I watched her skin, primarily, and the way her wrists moved. She had the manner of inner grace and intelligent beauty that women only begin to realize in their late thirties. Everything is texture and wise emotions. It was in her voice, her gestures, in every habit. A certain familiarity with obstacles. She glanced, not fleetingly from side to side, but up and down, to herself and then back to me. Her eyes were deep and tired with wrinkles from the sides like picture frames. Beatriz’s veins stood away from her neck and those thin wrists, so beautiful — there I could see every sorrow and useful labor. I got excited for the first time in a long time, realizing that this was in my future as well. Not just knowing her, but myself, becoming that beautiful. It had been too long since I had such hopeful imaginings.

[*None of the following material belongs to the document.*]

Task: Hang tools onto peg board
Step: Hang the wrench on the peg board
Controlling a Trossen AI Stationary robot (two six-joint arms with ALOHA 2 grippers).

–Sarah Schulman, After Delores

Just when we women become salty and beautiful is when the real Ophelia Syndrome kicks in, and it’s just so unnecessary. I’m tired of even talking about it, honestly, but since we female-identified persons (not just biological women) climb into true adulthood ever-apologetically, I am grateful when I stumble upon a passage or a song or a person that reminds us that our daily iridescence only becomes a matter of fact when we’re old enough to know who we are. Schulman does so in every line of her work.

She has an ability to nail truth; a passion for lowdown New York as if it were as distinct from the rest of the globe as the Earth is from the rest of the solar system (and as if leaving it were as difficult); and a love of women that is specific and fierce and generous and still, somehow, not self-obliterating. There is something crummy and self-pitying about her characters until you grasp that the misery and sisteroutsiderness they channel are necessary to produce their steady onslaught of insights. The full-frontal honesty that has been deplored in me exists as her finest attribute so I cling to her baggy Levis as if she were a spiritual big sister. She writes in a series of snapshots that connect to each other through the pussy and the heart, and their timeliness and timelessness read at first as casual but turn out to be irrevocable. I challenge you to connect to all of it. To try, at least. Just the effort will sneak up on you worthily.

"All, everything I understand, I understand only because I love."